### EXERCISE DESCRIPTION
Only one stretch of the data below is wanted: the lines from the one with "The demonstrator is" through the one with "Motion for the", repeated exactly.
(RECORD EXTRACTS Opens)
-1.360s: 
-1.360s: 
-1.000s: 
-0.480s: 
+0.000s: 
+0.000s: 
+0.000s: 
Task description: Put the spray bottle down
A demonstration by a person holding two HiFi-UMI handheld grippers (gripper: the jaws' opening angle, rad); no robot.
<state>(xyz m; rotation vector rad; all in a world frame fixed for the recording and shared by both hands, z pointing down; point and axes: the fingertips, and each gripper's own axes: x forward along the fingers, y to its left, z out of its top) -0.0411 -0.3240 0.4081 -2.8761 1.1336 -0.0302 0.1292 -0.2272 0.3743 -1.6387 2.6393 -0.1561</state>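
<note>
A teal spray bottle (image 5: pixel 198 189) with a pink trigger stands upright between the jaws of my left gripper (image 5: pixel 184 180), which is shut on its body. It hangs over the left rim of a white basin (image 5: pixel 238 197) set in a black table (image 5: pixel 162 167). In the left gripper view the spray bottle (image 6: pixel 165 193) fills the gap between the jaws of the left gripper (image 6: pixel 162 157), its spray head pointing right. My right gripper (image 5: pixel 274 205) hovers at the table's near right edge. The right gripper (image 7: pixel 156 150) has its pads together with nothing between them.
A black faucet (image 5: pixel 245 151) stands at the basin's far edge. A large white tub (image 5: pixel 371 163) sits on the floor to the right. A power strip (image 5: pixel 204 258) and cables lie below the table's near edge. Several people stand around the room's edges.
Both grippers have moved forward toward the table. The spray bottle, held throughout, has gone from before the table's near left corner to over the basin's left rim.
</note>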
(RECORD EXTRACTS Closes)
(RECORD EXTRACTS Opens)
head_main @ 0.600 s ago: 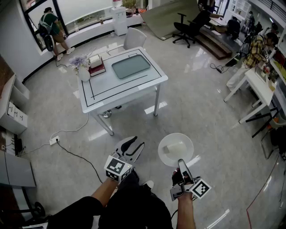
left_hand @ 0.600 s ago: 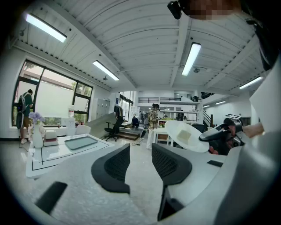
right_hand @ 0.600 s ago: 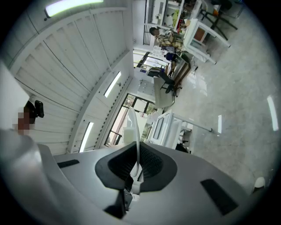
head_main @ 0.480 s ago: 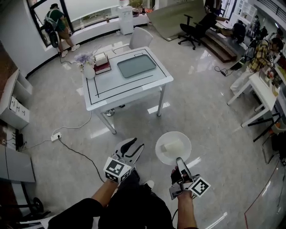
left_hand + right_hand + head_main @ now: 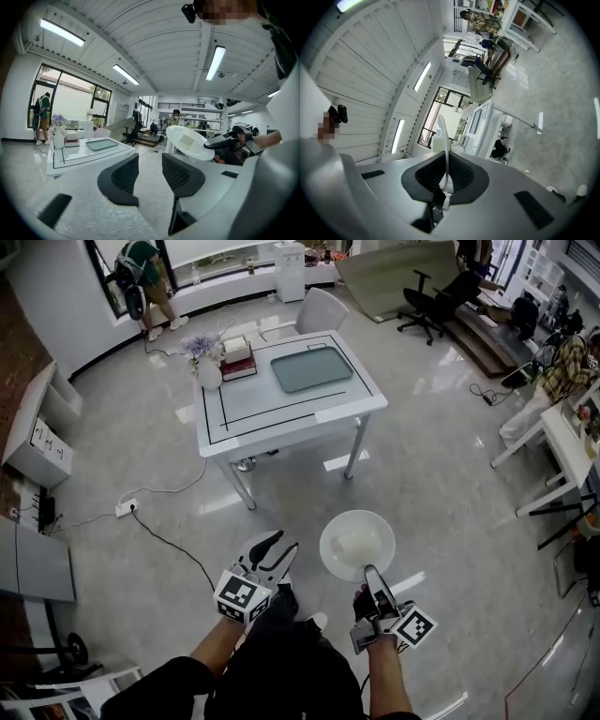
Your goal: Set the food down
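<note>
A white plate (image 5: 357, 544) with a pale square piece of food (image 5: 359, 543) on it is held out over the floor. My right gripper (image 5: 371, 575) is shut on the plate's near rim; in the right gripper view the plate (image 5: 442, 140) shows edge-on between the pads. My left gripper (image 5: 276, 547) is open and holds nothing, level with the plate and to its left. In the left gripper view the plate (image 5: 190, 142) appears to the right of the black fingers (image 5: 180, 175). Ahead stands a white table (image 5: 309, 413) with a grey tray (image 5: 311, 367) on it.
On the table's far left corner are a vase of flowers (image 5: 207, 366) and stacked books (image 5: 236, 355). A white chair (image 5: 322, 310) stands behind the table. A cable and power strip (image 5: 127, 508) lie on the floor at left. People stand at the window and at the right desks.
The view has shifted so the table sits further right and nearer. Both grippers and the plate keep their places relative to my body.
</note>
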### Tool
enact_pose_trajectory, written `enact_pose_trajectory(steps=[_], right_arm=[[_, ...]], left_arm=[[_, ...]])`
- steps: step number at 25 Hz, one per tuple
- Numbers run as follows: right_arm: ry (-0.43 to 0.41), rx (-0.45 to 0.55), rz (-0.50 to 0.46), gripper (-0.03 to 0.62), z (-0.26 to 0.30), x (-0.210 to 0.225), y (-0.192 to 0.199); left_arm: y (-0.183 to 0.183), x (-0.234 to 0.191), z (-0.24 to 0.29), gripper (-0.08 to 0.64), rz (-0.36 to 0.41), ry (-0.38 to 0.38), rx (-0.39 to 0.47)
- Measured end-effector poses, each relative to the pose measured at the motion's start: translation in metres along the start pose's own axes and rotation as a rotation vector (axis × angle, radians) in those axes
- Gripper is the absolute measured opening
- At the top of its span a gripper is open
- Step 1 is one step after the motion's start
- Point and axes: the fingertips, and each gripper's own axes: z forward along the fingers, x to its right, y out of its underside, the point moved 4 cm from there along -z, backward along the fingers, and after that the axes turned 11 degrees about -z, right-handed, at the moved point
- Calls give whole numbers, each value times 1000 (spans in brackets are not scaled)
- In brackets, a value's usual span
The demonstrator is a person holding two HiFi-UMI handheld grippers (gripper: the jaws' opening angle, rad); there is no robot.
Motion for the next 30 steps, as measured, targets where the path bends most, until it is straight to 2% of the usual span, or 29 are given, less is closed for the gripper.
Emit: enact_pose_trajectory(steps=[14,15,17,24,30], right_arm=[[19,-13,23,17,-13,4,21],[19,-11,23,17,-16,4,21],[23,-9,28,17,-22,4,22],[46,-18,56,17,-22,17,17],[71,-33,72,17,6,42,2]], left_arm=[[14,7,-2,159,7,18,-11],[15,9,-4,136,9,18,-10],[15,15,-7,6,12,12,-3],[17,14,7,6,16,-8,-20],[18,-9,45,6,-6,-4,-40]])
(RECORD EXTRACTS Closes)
### OUTPUT FOR THIS EXERCISE
The demonstrator is a person holding two HiFi-UMI handheld grippers (gripper: the jaws' opening angle, rad); there is no robot.
Motion for the next 30 steps, as measured, targets where the path bends most, until it is straight to 2% of the usual span, or 29 are given, less is closed for the gripper.

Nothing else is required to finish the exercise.